WORK ORDER: When a line in the material contains the word "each", copy it.

DATASET CONTENT:
= = = = = = =

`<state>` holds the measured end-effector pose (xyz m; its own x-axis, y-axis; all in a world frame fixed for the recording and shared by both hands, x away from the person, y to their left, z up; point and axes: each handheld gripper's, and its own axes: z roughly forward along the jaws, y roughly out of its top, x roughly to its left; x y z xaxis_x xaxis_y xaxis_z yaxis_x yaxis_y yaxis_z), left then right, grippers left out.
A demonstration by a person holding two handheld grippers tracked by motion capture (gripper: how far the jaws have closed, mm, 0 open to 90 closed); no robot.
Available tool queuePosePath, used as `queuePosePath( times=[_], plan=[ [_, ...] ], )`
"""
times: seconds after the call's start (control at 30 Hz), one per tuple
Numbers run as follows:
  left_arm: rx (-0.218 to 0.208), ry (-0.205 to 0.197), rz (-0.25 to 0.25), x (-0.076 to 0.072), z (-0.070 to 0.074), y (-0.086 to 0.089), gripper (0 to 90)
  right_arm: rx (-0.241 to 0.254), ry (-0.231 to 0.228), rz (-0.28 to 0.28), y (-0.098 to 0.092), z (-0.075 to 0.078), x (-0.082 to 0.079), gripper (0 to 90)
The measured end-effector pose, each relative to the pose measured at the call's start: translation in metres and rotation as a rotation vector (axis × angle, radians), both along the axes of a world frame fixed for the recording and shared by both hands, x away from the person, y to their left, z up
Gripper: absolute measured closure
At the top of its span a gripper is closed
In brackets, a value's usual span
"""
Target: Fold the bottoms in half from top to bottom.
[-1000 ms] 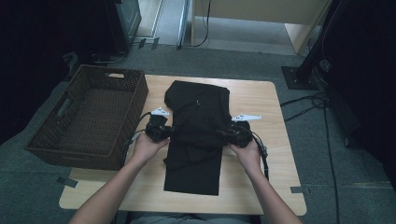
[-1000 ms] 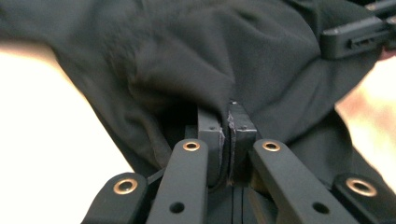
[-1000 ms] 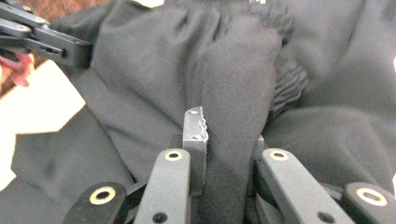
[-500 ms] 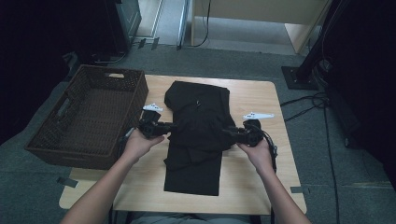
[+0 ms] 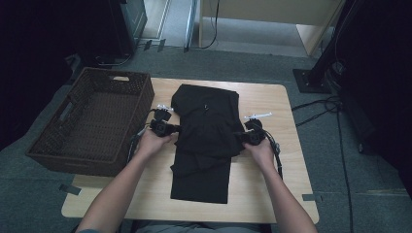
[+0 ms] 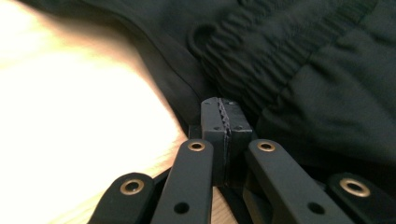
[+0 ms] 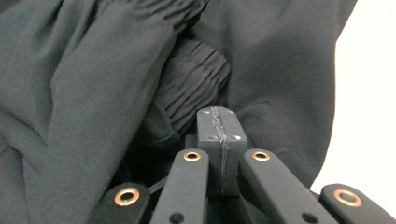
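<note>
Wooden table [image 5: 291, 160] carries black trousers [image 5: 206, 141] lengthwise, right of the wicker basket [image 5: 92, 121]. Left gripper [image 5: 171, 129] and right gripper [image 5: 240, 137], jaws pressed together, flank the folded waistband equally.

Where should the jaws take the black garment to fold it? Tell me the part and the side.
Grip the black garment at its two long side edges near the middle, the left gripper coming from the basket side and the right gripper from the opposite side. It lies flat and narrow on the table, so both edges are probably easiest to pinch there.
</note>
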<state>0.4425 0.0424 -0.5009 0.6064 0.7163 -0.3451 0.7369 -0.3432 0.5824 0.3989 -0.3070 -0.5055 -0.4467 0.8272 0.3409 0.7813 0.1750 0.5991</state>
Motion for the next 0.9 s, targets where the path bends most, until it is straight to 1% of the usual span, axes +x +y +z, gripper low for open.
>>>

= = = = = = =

ANSWER:
`<state>` holds the measured end-effector pose (xyz m; its own x-axis, y-axis; all in a world frame fixed for the recording and shared by both hands, x away from the person, y to their left, z up; point and axes: each handheld gripper's, and its own axes: z roughly forward along the jaws, y roughly out of its top, x roughly to its left; x y z xaxis_x xaxis_y xaxis_z yaxis_x yaxis_y yaxis_z), left then right, grippers left out.
The measured end-effector pose, each relative to the pose measured at the call's start: translation in metres and rotation as a rotation vector (axis × angle, radians), both along the axes of a world frame fixed for the recording and shared by both hands, x away from the person, y to their left, z up

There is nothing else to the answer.